In [ ]:
from IPython.core.display import display, HTML
display(HTML("<style>.container { width:100% !important; }</style>"))

Atlanta Police Department

The Atlanta Police Department provides Part 1 crime data at http://www.atlantapd.org/crimedatadownloads.aspx

A recent copy of the data file is stored in the cluster. Please, do not copy this data file into your home directory!


In [1]:
### Load libraries
%matplotlib inline
import numpy as np
import pandas as pd
import matplotlib.pyplot as plt

In [ ]:
help(plt.legend)

Load data (don't change this if you're running the notebook on the cluster)

We have two files

  • /home/data/APD/COBRA083016_2015.xlsx for 2015
  • /home/data/APD/COBRA083016.xlsx from 2009 to current date

In [2]:
%%time
df = pd.read_excel('/home/data/APD/COBRA083016_2015.xlsx', sheetname='Query')

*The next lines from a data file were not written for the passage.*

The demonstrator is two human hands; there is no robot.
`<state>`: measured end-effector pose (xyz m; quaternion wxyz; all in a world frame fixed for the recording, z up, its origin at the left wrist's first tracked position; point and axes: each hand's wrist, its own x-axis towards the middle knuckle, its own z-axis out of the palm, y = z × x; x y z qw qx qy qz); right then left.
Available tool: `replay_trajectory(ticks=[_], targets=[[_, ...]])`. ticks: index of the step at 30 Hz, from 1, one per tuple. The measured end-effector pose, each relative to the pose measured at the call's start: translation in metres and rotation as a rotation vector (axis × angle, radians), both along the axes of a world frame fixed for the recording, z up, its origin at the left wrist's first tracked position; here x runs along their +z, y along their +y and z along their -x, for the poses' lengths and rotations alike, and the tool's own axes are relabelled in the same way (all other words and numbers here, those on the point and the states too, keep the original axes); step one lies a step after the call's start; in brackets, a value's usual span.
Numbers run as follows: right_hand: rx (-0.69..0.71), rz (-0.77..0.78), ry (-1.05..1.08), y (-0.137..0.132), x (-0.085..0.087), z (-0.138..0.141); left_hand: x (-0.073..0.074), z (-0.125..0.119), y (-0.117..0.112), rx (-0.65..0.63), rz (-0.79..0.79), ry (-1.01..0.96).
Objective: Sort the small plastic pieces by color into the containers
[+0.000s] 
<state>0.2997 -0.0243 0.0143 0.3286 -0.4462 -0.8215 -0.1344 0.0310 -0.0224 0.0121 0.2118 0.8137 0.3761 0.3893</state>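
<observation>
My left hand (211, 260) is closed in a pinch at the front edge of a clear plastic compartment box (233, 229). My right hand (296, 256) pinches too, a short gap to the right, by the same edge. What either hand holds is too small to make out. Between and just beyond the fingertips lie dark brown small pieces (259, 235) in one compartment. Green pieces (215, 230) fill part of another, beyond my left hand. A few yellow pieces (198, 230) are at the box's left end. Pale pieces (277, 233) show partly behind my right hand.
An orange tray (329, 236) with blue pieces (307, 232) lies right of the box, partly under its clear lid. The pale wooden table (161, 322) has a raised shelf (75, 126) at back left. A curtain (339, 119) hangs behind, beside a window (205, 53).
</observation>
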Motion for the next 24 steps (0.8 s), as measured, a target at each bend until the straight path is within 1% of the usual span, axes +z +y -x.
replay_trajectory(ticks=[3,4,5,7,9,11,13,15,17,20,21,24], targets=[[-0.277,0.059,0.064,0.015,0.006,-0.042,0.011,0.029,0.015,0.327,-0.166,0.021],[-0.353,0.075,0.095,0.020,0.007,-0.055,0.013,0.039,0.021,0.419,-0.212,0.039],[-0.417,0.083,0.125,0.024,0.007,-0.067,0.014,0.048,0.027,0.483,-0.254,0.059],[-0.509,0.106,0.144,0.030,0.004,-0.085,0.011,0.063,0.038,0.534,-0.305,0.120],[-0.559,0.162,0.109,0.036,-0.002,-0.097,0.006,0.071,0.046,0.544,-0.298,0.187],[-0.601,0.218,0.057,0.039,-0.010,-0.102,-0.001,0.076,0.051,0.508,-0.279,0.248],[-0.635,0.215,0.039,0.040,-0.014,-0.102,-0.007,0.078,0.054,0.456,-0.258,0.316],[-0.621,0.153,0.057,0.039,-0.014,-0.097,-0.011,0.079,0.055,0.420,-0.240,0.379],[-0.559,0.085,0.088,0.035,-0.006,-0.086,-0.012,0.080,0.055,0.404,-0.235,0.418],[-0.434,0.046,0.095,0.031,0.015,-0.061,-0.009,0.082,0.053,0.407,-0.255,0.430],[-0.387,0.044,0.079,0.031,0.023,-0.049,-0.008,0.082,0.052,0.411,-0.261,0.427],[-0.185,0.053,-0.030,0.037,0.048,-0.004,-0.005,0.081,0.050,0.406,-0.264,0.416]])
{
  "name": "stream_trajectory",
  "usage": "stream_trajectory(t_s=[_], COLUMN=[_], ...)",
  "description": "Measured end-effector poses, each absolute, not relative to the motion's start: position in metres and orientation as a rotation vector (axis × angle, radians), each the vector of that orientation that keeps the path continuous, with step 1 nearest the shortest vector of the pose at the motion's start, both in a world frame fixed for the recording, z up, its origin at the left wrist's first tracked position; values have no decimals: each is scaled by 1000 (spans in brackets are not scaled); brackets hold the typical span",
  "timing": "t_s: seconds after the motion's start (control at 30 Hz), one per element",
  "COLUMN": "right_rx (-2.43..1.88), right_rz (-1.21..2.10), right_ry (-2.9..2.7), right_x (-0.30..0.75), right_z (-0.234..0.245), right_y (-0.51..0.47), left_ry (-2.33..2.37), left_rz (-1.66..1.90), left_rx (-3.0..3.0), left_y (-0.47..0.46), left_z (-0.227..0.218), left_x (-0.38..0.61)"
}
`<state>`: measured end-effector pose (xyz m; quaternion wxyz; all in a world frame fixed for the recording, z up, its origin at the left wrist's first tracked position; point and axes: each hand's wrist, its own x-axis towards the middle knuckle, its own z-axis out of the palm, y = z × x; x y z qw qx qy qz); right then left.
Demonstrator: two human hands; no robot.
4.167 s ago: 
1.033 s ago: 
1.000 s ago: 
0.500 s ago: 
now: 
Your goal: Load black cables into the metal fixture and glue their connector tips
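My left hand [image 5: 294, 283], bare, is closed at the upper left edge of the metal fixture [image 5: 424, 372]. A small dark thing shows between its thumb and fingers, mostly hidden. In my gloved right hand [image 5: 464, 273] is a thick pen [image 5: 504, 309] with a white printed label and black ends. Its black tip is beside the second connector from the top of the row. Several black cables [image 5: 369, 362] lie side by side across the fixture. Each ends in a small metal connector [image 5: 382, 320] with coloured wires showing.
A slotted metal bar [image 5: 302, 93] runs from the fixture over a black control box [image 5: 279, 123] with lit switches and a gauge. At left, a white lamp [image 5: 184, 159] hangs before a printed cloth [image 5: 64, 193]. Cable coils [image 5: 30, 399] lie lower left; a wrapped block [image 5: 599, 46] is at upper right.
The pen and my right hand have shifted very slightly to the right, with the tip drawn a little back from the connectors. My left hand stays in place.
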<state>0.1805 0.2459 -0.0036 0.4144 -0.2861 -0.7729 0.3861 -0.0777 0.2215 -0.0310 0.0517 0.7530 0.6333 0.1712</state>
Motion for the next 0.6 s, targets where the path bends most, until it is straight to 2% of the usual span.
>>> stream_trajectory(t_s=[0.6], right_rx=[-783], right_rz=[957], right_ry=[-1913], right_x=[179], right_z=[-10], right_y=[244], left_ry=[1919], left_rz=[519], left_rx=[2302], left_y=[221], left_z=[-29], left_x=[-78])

CPU times: user 12 s, sys: 21.5 ms, total: 12 s
Wall time: 12.1 s

In [3]:
df.shape


Out[3]:
(30011, 23)

In [ ]:
for c in df.columns:
    print(c)

In [ ]:
df[0:5]

In [ ]:
df.describe()

In [ ]:
df.offense_id.min(), df.offense_id.max()

In [ ]:
df.groupby(['UC2 Literal']).offense_id.count()

Exploring Dates


In [ ]:
df[['offense_id', 'occur_date', 'occur_time', 'rpt_date']][1:10]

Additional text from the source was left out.